THE TASK — Please return all of the data exactly as written.

DATA SHOWN —
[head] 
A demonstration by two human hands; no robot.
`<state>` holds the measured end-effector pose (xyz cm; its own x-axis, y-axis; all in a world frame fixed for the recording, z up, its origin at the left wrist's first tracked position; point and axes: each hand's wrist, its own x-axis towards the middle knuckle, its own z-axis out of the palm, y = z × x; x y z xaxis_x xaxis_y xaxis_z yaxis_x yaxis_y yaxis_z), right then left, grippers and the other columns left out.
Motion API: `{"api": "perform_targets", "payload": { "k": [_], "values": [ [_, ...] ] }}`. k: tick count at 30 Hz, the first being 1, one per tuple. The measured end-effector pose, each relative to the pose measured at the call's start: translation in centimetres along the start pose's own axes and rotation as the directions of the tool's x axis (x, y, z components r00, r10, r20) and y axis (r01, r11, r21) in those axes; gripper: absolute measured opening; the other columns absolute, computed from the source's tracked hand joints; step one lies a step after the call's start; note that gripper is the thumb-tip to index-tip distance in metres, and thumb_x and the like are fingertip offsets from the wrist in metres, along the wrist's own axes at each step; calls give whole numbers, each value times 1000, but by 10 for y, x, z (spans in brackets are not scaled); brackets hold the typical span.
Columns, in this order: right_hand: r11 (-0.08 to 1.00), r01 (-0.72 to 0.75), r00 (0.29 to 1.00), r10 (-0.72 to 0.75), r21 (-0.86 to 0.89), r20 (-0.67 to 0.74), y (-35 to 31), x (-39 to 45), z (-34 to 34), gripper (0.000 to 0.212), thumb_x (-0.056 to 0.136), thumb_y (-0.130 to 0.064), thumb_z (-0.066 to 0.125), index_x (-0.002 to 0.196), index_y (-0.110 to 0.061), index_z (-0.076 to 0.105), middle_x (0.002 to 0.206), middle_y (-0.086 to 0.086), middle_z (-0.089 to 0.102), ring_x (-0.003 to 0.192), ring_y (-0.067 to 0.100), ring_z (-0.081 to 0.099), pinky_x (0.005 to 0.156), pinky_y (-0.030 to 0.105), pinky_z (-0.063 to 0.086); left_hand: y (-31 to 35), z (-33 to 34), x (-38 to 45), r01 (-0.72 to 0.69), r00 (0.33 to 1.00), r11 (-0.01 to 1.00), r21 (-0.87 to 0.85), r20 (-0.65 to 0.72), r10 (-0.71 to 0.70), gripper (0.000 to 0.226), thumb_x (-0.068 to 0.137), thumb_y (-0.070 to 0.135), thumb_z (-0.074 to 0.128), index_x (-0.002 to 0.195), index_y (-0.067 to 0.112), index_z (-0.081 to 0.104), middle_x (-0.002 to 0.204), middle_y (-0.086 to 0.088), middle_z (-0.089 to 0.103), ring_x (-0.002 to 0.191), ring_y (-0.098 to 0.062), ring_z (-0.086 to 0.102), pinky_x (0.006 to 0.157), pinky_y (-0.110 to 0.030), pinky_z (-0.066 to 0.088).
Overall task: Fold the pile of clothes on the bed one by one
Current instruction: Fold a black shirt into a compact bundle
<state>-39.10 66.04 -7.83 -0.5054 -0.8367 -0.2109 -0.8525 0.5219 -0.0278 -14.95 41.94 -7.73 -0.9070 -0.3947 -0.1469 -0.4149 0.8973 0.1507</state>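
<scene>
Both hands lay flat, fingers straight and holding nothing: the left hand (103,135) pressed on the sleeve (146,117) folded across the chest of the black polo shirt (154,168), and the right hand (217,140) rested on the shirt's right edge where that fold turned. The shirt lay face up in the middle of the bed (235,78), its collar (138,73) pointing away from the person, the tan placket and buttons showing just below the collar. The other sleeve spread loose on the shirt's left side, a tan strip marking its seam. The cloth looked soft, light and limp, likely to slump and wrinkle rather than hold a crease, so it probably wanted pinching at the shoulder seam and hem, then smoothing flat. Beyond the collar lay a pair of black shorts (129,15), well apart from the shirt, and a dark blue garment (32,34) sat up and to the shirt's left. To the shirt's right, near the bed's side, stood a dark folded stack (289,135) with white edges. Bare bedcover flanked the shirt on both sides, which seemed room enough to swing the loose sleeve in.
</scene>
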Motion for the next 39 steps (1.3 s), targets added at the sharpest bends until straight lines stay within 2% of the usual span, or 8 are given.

EXERCISE ANSWER —
[head] 
A demonstration by two human hands; no robot.
`<state>` holds the measured end-effector pose (xyz cm; its own x-axis, y-axis; all in a world frame fixed for the recording, z up, its origin at the left wrist's first tracked position; point and axes: each hand's wrist, its own x-axis towards the middle knuckle, its own z-axis out of the palm, y = z × x; x y z xaxis_x xaxis_y xaxis_z yaxis_x yaxis_y yaxis_z), right then left, grippers and the other columns left out.
Motion API: `{"api": "perform_targets", "payload": { "k": [_], "values": [ [_, ...] ] }}`. k: tick count at 30 Hz, the first being 1, one per tuple. The measured end-effector pose, each relative to the pose measured at the call's start: translation in centimetres along the start pose's own axes and rotation as the directions of the tool's x axis (x, y, z components r00, r10, r20) and y axis (r01, r11, r21) in those axes; gripper: absolute measured opening; the other columns absolute, computed from the source's tracked hand joints; step one lies a step after the call's start; note that gripper is the thumb-tip to index-tip distance in metres, and thumb_x and the like are fingertip offsets from the wrist in metres, along the wrist's own axes at each step; calls give whole numbers, each value times 1000, but by 10 for y, x, z (spans in brackets are not scaled); brackets hold the typical span.
Columns, in this order: right_hand: r11 (-0.08 to 1.00), r01 (-0.72 to 0.75), r00 (0.29 to 1.00), r10 (-0.72 to 0.75), r21 (-0.86 to 0.89), r20 (-0.67 to 0.74), y (-35 to 31), x (-39 to 45), z (-34 to 34), gripper (0.000 to 0.212), thumb_x (-0.056 to 0.136), thumb_y (-0.130 to 0.064), thumb_z (-0.066 to 0.125), index_x (-0.002 to 0.196), index_y (-0.110 to 0.061), index_z (-0.076 to 0.105), middle_x (0.002 to 0.206), middle_y (-0.086 to 0.086), middle_z (-0.089 to 0.102), ring_x (-0.003 to 0.192), ring_y (-0.067 to 0.100), ring_z (-0.081 to 0.099), pinky_x (0.005 to 0.156), pinky_y (-0.030 to 0.105), pinky_z (-0.063 to 0.086); left_hand: y (-31 to 35), z (-33 to 34), x (-38 to 45), r01 (-0.72 to 0.69), r00 (0.33 to 1.00), r11 (-0.01 to 1.00), r21 (-0.87 to 0.85), r20 (-0.65 to 0.72), r10 (-0.71 to 0.70), gripper (0.000 to 0.226), thumb_x (-0.068 to 0.137), thumb_y (-0.070 to 0.135), thumb_z (-0.074 to 0.128), index_x (-0.002 to 0.195), index_y (-0.067 to 0.112), index_z (-0.081 to 0.104), middle_x (-0.002 to 0.204), middle_y (-0.086 to 0.088), middle_z (-0.089 to 0.103), ring_x (-0.002 to 0.191), ring_y (-0.098 to 0.062), ring_z (-0.086 to 0.102), pinky_x (0.006 to 0.157), pinky_y (-0.110 to 0.030), pinky_z (-0.066 to 0.088).
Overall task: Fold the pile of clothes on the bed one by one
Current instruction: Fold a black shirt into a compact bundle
<state>-39.10 66.04 -7.83 -0.5054 -0.8367 -0.2109 -0.8525 0.5219 -0.0278 -14.95 41.94 -7.73 -0.9070 -0.3947 -0.1469 -0.4149 0.8973 0.1507</state>
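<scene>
Both hands lay flat, fingers straight and holding nothing: the left hand (103,135) pressed on the sleeve (146,117) folded across the chest of the black polo shirt (154,168), and the right hand (217,140) rested on the shirt's right edge where that fold turned. The shirt lay face up in the middle of the bed (235,78), its collar (138,73) pointing away from the person, the tan placket and buttons showing just below the collar. The other sleeve spread loose on the shirt's left side, a tan strip marking its seam. The cloth looked soft, light and limp, likely to slump and wrinkle rather than hold a crease, so it probably wanted pinching at the shoulder seam and hem, then smoothing flat. Beyond the collar lay a pair of black shorts (129,15), well apart from the shirt, and a dark blue garment (32,34) sat up and to the shirt's left. To the shirt's right, near the bed's side, stood a dark folded stack (289,135) with white edges. Bare bedcover flanked the shirt on both sides, which seemed room enough to swing the loose sleeve in.
</scene>
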Motion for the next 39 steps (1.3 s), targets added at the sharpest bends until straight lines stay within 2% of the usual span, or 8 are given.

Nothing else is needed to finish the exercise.